Cannabis gegen Schmerzen endet oft in Sucht

Haschisch als alternatives Schmerzmittel bei immer mehr erwachsenen US-Amerikanern im Trend


Joint anzünden: oft gegen Schmerzen geraucht (Foto: pixelio.de, Petra Bork)
Joint anzünden: oft gegen Schmerzen geraucht (Foto: pixelio.de, Petra Bork)

New York (pte001/23.01.2020/06:00) - Nicht-medizinischer Cannabiskonsum ist laut einer Studie des Columbia University Vagelos College of Physicians and Surgeons http://ps.columbia.edu bei Erwachsenen weit verbreitet, die unter Schmerzen leiden. Dabei handelt es sich um einen häufigen oder problematischen Konsum. Seit 1996 haben 34 US-Bundesstaaten Gesetze zum medizinischen Einsatz von Marihuana erlassen. In elf Bundesstaaten ist der Konsum in der Freizeit legal.

Fast täglicher Konsum

Studien weisen darauf hin, dass ein starker Konsum das Risiko von Unfällen sowie von Symptomen im Bereich der Atemwege und psychiatrischer Auffälligkeiten erhöht sowie zur Abhängigkeit führen kann. Laut Forschungsleiterin Deborah Hasin wird der Cannabiskonsum von vielen als harmlos angesehen. Der tägliche oder fast tägliche Konsum habe zugenommen.

"In unserer Studie haben wir versucht, Faktoren wie Schmerzen zu identifizieren, die das Risiko einer Abhängigkeit erhöhen", so Hasin. Die Forscher haben die Daten der "National Epidemiologic Surveys on Alcohol and Related Conditions" für die Jahre 2001 bis 2002 und 2012 bis 2013 analysiert.
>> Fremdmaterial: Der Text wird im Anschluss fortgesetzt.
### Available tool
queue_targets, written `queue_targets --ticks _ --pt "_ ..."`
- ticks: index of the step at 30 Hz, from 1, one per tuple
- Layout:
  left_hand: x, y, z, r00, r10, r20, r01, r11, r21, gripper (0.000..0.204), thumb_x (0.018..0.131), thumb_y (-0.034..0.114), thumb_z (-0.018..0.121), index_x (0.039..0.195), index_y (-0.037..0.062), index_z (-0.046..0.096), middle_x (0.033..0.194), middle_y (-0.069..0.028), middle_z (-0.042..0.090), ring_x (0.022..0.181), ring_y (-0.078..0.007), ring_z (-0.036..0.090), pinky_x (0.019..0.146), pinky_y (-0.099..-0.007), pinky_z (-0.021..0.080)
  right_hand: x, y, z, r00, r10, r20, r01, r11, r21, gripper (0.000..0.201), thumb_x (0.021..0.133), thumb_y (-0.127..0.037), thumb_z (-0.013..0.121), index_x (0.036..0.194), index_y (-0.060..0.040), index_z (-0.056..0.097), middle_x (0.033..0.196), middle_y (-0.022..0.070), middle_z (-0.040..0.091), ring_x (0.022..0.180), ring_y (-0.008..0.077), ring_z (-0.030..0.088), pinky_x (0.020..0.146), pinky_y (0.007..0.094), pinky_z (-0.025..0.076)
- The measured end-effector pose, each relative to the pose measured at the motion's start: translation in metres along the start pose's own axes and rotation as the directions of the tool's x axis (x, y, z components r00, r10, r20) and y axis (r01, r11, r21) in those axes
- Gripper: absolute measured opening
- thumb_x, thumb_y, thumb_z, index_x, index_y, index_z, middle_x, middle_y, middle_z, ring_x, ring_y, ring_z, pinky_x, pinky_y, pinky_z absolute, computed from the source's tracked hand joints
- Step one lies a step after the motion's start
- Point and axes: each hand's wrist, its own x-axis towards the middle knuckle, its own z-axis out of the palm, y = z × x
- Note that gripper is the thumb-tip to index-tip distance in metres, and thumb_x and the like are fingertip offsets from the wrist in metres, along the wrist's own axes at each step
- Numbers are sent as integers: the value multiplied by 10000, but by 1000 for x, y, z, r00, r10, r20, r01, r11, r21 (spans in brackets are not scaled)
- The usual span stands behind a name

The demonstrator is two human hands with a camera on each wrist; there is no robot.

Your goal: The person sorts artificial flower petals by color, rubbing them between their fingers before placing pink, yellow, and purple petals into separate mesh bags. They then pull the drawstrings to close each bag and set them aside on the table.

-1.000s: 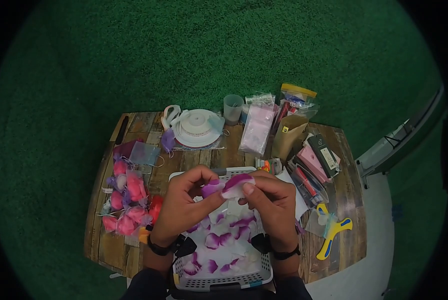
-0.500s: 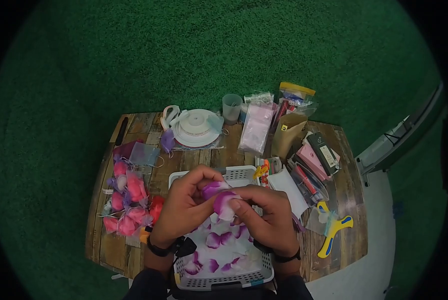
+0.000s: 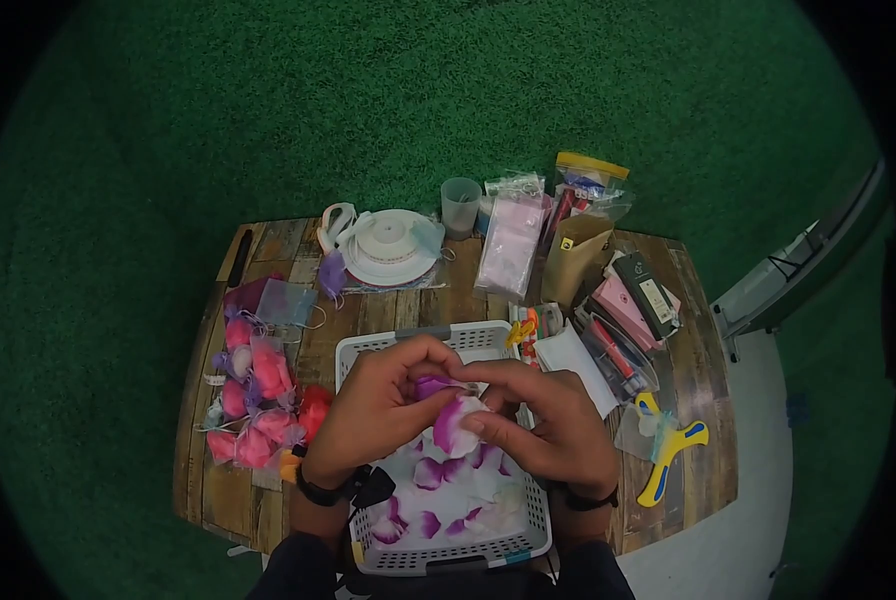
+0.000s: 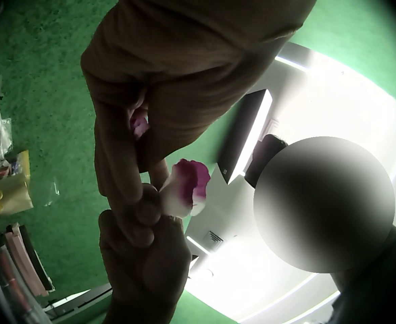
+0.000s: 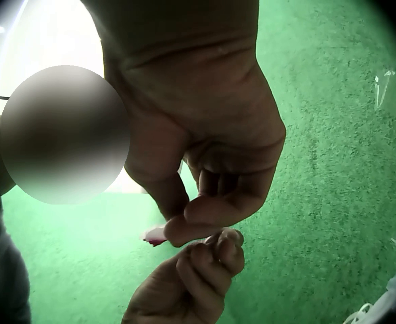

Sie verglichen die nicht medizinischen Nutzungsmuster bei Erwachsenen mit und ohne Schmerzen. Rund 20 Prozent der Teilnehmer beider Umfragen litten an gemäßigten bis schweren Schmerzen.

Klarer Trend feststellbar

Insgesamt erhöhte sich der nicht-medizinische Konsum von rund vier Prozent 2002 auf 9,5 Prozent im Jahr 2013. Zusätzlich ergab die neueste Umfrage, dass Personen mit Schmerzen mit fünf versus 3,5 Prozent deutlich wahrscheinlicher zu einer häufigen, nicht-medizinischen Nutzung neigten. Das Risiko einer Abhängigkeit war mit 4,2 versus 2,7 Prozent ebenfalls deutlich höher. Die Ergebnisse wurden im "American Journal of Psychiatry" veröffentlicht.